The Lord set age boundaries when serving.  During the forty years in the desert after the Exodus, those who carried the parts of the Tabernacle we to be from 30 to 50 years of age.  Physical strength was necessary and maturity to handle these pieces carefully were requirements and thus, thirty years old was the minimum age allowed.  The rest of the Levites who were to serve in the Tabernacle, could begin as early as 25 years of age.

Whether serving in the Tabernacle or carrying it through the desert, both tasks were age limited to 50 years old.  Upon reaching that age, Levites were to “withdraw from the duty of the service and serve no more.”  The older Levites moved from direct ministry in the Tabernacle to an indirect role of serving others by ‘keeping guard.’

It would seem that a pattern of ministry is that direct ministry is primarily a young person’s responsibility.  But with increasing age and experience, older servants move into more indirect roles, thus making room for younger leaders to emerge.  Note that the older Levites did not ‘retire,’ they just assumed less intense ministry roles.

These guidelines for Levitical service in the Tabernacle should cause us to pause and think carefully about our own ministry contributions and those whom we lead.  Are you thinking about your succession plan?  Are you looking to transition into a more indirect role of service?

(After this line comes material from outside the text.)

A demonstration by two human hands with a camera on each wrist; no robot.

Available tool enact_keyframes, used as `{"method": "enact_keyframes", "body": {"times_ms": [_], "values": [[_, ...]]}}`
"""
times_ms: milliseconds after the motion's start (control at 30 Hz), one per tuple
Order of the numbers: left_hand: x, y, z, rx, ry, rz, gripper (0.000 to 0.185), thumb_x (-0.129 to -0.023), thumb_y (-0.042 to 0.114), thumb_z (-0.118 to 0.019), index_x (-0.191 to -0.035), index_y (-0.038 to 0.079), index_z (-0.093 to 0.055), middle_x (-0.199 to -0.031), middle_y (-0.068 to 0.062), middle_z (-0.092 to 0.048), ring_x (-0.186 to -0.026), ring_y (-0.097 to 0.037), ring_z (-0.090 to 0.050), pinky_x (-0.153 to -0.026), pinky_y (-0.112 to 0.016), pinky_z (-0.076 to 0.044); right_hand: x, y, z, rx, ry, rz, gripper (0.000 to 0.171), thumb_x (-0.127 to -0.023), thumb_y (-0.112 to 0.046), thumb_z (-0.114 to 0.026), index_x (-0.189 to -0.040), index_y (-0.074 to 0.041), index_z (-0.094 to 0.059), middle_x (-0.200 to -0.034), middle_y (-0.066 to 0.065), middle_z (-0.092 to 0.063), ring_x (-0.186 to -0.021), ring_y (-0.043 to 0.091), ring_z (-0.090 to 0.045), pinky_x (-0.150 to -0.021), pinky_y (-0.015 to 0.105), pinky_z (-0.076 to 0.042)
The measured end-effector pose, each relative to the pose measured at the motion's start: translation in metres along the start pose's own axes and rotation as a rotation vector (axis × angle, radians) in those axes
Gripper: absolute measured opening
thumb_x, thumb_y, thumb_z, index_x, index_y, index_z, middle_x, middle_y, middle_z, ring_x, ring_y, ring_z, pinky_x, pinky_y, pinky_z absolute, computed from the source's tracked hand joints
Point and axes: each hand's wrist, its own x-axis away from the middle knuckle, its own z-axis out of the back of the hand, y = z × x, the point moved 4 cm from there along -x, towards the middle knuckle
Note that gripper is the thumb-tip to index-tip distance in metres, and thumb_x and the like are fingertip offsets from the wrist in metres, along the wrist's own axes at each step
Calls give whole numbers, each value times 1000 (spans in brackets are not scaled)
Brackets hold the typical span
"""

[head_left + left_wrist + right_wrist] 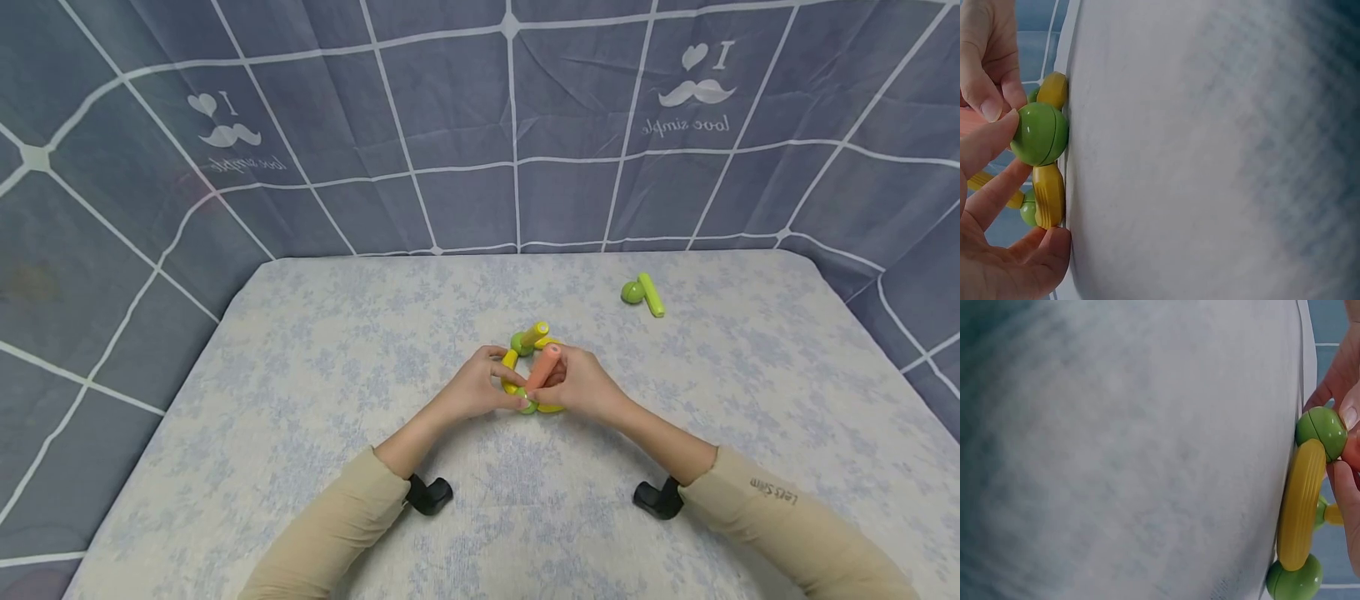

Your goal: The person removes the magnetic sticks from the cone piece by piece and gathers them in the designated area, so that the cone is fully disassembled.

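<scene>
My right hand [592, 385] pinches a salmon-orange rod [545, 365] low down, where it stands tilted on a glossy green ball [1039, 134]. Curled around that same ball is my left hand [477, 385], its thumb against the ball's near side and its other fingers beside the yellow connecting piece [1049, 195]. Ball and yellow pieces form a low ring on the cloth, partly hidden by both hands. At the far side of the ring, a yellow rod [536, 334] rises at a slant from another green ball [519, 344]. In the right wrist view, a long ribbed yellow piece [1300, 506] links two green balls.
Toward the back right lie a loose green ball [632, 292] and a light-green rod [652, 295], side by side. A pale floral cloth [360, 333] covers the table. Behind it hangs a grey-blue checked curtain [465, 117]. Black wrist mounts [430, 497] jut from both sleeves.
</scene>
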Motion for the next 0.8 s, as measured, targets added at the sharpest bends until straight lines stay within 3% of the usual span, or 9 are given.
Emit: {"method": "enact_keyframes", "body": {"times_ms": [500,633,800], "values": [[0,1,-1,-2,7,5,22,-75,18,-79,-93,7,-75,-144,-16,-33,-132,-37,-28,-102,-55,-30,0,7,3,-66,3,-6,15,-73,4,-71,-86,1,-64,-83,8,-57,-67,15,-54,-58,24,-46],[0,2,-1,-14,9,6,22,-75,17,-79,-94,7,-75,-144,-16,-32,-132,-37,-28,-101,-54,-30,3,2,2,15,6,60,17,-73,4,-71,-84,-3,-59,-80,6,-58,-63,14,-52,-55,23,-45],[1,3,0,-16,5,9,23,-75,17,-79,-94,6,-74,-144,-16,-32,-132,-37,-28,-101,-54,-31,7,-8,-1,171,5,218,20,-74,6,-69,-79,-10,-58,-75,-1,-61,-60,9,-52,-54,23,-46]]}}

It is good for a man that he bear the yoke in his youth.    Lamentations 3:27  ESV

Contribution and Old Age

The LORD said to Moses, “This applies to the Levites: Men twenty-five years old or more shall come to take part in the work at the Tent of Meeting, but at the age of fifty, they must retire from their regular service and work no longer. They may assist their brothers in performing their duties at the Tent of Meeting, but they themselves must not do the work.                               Numbers 8:23-26

The new U.S. President is 70 years old.  His election opponent was 69.  The average age for the new cabinet candidates is 64.  Why the large number of older leaders?  Is it because their generation, the Baby Boomers, tends to vote more frequently and out-number the Millennials?  Is it that those who are older are clinging to power and reluctant to give it over to the next generation?

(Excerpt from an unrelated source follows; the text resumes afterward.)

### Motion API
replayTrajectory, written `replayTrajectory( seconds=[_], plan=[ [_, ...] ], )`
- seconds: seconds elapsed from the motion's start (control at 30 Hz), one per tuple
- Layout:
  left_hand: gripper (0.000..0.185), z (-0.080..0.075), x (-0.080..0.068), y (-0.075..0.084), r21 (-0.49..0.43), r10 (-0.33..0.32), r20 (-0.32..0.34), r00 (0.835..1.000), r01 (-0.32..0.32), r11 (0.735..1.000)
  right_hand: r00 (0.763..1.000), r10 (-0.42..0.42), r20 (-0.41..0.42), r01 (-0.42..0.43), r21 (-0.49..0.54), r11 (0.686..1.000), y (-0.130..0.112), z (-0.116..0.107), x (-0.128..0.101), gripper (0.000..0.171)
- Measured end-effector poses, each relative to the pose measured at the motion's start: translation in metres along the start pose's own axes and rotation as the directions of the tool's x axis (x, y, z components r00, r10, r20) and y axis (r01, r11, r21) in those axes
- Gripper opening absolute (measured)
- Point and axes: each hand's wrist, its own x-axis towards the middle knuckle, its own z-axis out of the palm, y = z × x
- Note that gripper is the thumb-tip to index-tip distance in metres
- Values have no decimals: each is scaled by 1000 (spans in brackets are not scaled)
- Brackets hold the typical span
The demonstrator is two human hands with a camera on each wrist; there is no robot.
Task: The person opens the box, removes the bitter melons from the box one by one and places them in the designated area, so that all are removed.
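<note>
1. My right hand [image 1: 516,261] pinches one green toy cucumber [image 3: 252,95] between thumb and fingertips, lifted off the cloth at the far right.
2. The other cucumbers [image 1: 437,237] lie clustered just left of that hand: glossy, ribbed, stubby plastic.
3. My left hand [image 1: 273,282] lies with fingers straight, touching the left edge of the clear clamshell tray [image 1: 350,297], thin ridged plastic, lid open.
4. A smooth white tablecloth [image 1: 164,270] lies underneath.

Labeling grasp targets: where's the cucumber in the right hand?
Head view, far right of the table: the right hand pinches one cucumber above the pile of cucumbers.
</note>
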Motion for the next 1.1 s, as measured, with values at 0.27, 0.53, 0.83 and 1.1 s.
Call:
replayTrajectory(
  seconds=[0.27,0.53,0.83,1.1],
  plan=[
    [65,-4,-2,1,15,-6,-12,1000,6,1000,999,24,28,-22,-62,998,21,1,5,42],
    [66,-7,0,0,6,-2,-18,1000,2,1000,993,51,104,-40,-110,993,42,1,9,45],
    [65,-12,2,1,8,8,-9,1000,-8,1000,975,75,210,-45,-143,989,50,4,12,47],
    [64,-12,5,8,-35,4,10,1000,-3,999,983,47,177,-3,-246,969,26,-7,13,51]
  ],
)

From the passage above in Numbers we see that those who served in the Tabernacle, the Levites, were conscripted to serve from age 25 to 50.  At the age of 50 they were released from their regular duty, but were to still be available for helping those in active service.  Many believe that this restriction was due to the heavy physical demands of the role – setting up, tearing down, and transporting the Tabernacle and all its accompanying accessories across the desert.  Regardless, it is interesting to note that the Lord Himself set age limits for this service.

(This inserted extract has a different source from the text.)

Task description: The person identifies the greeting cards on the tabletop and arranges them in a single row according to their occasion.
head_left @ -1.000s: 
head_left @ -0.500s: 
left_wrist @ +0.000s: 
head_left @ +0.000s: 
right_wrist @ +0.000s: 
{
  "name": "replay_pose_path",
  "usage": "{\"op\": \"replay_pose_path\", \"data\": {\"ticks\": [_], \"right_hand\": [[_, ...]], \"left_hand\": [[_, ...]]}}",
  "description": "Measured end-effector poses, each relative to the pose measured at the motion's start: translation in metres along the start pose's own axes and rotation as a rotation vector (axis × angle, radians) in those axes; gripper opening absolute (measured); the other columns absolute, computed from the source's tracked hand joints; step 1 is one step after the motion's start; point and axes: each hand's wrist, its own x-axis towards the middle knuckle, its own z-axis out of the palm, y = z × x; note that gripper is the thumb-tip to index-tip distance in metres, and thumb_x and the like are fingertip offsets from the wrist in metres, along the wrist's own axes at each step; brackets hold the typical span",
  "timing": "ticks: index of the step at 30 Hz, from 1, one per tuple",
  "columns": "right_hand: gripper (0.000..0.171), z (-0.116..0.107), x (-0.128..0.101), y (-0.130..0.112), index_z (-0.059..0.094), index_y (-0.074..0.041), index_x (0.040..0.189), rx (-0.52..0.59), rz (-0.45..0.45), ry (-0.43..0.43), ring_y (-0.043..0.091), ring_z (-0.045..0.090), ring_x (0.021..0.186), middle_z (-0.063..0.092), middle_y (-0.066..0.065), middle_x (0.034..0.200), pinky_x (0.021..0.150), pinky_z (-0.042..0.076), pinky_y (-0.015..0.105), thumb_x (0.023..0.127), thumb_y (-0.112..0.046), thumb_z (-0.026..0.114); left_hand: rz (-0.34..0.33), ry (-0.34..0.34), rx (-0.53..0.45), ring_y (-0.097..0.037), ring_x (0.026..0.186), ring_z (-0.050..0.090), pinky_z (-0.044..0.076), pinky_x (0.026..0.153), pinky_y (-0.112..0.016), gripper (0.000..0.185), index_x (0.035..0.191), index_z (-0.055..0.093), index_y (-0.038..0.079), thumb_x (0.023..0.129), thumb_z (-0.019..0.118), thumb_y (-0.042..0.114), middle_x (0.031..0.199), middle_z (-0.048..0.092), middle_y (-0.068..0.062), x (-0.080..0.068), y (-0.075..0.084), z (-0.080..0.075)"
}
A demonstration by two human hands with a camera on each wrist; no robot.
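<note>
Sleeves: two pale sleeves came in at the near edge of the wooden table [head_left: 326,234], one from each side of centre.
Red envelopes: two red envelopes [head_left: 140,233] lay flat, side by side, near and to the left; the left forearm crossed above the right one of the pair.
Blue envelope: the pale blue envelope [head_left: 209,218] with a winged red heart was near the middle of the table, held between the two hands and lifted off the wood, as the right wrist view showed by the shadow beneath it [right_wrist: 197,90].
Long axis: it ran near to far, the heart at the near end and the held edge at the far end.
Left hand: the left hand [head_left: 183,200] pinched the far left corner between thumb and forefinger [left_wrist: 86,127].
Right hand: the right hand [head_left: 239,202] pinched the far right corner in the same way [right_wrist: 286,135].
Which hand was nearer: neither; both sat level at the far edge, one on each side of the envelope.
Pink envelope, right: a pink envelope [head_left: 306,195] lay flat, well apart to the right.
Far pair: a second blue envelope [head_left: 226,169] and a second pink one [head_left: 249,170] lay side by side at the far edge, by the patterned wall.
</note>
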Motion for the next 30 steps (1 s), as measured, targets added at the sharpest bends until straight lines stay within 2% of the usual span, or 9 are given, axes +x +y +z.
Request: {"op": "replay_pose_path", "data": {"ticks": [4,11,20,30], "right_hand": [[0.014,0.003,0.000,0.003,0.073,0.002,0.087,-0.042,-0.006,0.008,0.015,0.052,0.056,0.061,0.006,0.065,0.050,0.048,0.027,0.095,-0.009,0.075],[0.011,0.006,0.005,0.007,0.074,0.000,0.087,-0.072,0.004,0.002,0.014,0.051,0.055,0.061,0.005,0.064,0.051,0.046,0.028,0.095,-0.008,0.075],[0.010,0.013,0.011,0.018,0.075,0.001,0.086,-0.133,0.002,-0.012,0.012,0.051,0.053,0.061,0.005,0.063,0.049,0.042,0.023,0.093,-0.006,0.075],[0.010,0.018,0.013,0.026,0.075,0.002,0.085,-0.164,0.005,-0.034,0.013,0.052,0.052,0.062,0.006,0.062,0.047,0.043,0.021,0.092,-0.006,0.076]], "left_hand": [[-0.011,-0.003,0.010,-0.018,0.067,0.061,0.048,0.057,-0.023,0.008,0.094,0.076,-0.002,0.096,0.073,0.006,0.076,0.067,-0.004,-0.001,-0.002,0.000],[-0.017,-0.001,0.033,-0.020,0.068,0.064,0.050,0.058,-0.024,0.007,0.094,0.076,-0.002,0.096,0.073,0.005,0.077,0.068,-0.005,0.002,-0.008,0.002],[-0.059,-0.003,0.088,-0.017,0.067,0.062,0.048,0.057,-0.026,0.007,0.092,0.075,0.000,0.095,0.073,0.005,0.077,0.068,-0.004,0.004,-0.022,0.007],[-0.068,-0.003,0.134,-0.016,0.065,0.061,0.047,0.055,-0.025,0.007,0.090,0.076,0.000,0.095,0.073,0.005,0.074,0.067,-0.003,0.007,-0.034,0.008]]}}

We can also observe that Moses was 80 when God appeared to him and called him into service.  He served as the leader of Israel for 40 more years until his death at 120.  Tradition tells us that the Apostle Paul served into his sixties and that the Apostle John wrote the book of Revelation in his nineties.

Certainly these examples are descriptive rather than prescriptive for us.  But we must be cautious that as we focus on next generation leadership, we don’t automatically dismiss the contribution of those who are older.  While it is wise and strategic to intentionally focus on a transition to younger leaders, we must not develop a corresponding prejudice against those who are older.  Youth has its advantages, but so does age and experience.

Just because someone is younger does not mean that they are wise.  But neither does having gray hair (or no hair) mean that someone is better qualified to lead.  Discernment is needed to determine best fit and contribution, regardless of age.  Better health care and nutrition means that what is “old” is an escalating age range.

Wise leadership will not automatically default to the younger or those who are older by assuming one is better than another.  Good leaders are discerning on who is best qualified to lead and trust that the Lord will anoint them for their responsibility.